Calcium/calmodulin signaling pathway

The calcium/calmodulin signaling pathway is involved not only in the PSC-dependent regulation of preprohemocyte proliferation, but also in the maintenance of Dome+ PHs (Fig. 2). Suppression of calcium signaling in prohemocytes leads to an increase in the number of differentiated hemocytes. On the contrary, activation of calcium signaling in PHs promotes their maintenance and proliferation, reducing significantly the number of formed mature hemocytes [120].

Collier factor activity

The Col TF is expressed in Dome+ PHs, and its inactivation in these cells leads to their differentiation into plasmatocytes and CCs (Table 1) [109, 110]. The expression of this transcription factor in PHs is not controlled by signals from the PSC. At the same time, Col negatively regulates lamellocyte differentiation as well. A decrease in the level of Col has been observed during enhanced lamellocyte differentiation, while its ectopic expression in PHs prevents the formation of these cells. It remains unclear which signaling pathway activates the Col function in prohemocytes.
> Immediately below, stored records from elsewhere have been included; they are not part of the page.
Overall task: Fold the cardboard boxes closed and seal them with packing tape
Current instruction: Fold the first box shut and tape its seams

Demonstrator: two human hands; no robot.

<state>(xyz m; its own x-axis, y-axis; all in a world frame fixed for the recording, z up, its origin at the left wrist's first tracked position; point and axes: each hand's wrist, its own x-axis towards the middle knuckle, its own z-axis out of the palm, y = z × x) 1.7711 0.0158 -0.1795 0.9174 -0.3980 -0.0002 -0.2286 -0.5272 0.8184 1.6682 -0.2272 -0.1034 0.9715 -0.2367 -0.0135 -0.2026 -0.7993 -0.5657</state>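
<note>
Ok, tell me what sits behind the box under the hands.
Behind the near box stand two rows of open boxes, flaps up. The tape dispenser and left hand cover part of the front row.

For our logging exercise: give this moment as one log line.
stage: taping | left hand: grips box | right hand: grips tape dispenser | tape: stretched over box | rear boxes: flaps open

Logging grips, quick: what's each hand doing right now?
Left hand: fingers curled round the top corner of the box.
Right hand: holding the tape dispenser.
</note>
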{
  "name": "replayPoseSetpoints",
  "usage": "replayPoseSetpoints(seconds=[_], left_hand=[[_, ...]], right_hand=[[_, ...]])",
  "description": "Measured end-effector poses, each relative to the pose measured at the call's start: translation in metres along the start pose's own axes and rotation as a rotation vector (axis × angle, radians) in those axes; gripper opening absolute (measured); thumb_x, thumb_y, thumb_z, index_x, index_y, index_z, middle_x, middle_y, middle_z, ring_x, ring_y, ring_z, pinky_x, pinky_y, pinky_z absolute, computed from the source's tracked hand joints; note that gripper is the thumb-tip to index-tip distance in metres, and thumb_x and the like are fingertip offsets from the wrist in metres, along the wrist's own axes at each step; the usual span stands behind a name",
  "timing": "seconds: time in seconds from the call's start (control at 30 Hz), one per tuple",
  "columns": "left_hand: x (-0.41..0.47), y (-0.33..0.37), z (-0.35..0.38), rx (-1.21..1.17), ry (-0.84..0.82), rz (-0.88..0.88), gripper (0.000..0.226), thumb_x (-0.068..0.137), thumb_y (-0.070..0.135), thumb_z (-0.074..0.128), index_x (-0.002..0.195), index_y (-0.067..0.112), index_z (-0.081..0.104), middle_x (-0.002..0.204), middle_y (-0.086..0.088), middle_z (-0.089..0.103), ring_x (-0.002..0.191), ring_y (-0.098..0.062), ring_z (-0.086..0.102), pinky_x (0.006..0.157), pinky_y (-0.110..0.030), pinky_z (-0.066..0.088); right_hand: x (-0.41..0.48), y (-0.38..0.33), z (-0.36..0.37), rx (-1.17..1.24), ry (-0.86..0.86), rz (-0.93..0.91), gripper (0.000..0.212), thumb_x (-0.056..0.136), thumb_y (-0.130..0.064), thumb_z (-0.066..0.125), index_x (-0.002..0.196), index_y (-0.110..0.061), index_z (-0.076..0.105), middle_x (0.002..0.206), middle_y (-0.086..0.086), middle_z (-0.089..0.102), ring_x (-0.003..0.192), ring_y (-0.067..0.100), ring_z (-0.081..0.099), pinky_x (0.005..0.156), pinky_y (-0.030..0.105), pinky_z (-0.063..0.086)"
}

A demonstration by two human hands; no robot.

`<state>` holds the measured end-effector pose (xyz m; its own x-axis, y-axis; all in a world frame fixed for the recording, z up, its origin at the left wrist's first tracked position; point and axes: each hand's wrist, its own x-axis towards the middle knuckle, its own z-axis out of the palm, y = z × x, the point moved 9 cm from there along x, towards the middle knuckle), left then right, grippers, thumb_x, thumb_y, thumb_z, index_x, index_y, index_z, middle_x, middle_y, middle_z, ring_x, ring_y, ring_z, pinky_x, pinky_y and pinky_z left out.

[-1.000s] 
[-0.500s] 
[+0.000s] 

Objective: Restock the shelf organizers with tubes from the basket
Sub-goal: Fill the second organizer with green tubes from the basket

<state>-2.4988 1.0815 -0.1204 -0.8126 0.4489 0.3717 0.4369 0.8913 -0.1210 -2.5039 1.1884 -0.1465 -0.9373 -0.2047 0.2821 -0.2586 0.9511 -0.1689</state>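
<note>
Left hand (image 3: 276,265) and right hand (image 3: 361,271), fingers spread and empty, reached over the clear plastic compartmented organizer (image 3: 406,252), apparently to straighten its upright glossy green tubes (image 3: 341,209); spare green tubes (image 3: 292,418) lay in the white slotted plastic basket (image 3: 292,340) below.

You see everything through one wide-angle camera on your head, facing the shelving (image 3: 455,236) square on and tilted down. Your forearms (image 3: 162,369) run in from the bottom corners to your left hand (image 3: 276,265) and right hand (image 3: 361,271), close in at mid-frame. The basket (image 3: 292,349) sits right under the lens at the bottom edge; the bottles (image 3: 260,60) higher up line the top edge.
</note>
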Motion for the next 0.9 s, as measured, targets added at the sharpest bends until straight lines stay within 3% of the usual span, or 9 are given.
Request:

The FGF and Gbb/TGF-beta signaling pathways

Unlike Wnt, activation of the FGF signaling pathway in Dome+ PHs differentiates them into mature hemocytes of all three types. Inhibition of the FGF signaling pathway causes a significant prohemocyte growth and the suppression of their differentiation. Interestingly, FGF ligand Thisbe (Ths) and the Htl receptor are expressed in PHs and in some, probably, IPHs expressing peroxidasin. Ectopic expression of the FGF-targeted transcription factors Pnt and Ush promotes prohemocyte differentiation [135]. Therefore, FGF signaling through Htl, Ras/MAPK, Pnt, and Ush promotes prohemocyte differentiation (Fig. 2). It has also been shown that the TGF-beta signaling pathway, through the Glass bottom boat (Gbb) ligand, is involved in the negative regulation of lamellocyte and plasmatocyte differentiation in the CZ through the suppression of the EGFR and JNK signaling pathways [136].

JAK/STAT signaling pathway

The Unpaired 1–3 (Upd1–3) cytokines acting through the Dome receptor activate the JAK kinase and Stat92E TF, inducing the transcription of target genes [102, 137]. It has been shown that the JAK/STAT signaling pathway is activated in Dome+ prohemocytes to maintain their identity and prevent differentiation [41, 119, 137]. The Stat92E TF activity in PHs is much lower than that in differentiated CZ hemocytes [138]. However, the Stat92E TF function is essential for PH maintenance. Stat92E inactivation by a temperature-sensitive mutation leads to PH differentiation [102]. At the same time, the inactivation of JAK/STAT signaling pathway components such as Dome or JAK kinase (hopscotch, hop), or Stat92E in MZ prohemocytes, does not affect their maintenance [103, 139]. The Ush TF regulated by JAK/STAT signaling has been shown to promote the expression of E-cad and Ptc in PHs, thus participating in their maintenance and differentiation suppression [131, 140]. The Asrij (Arj) protein is involved in the phosphorylation and activation of STAT. Arj inactivation partially phenocopies the temperature-sensitive Stat92E allele that suppresses PH maintenance and induces their differentiation [141, 142]. In addition, the JAK/STAT signaling pathway positively regulates PH differentiation into lamellocytes upon cellular immune response induction (Fig. 2, Table 1) [137].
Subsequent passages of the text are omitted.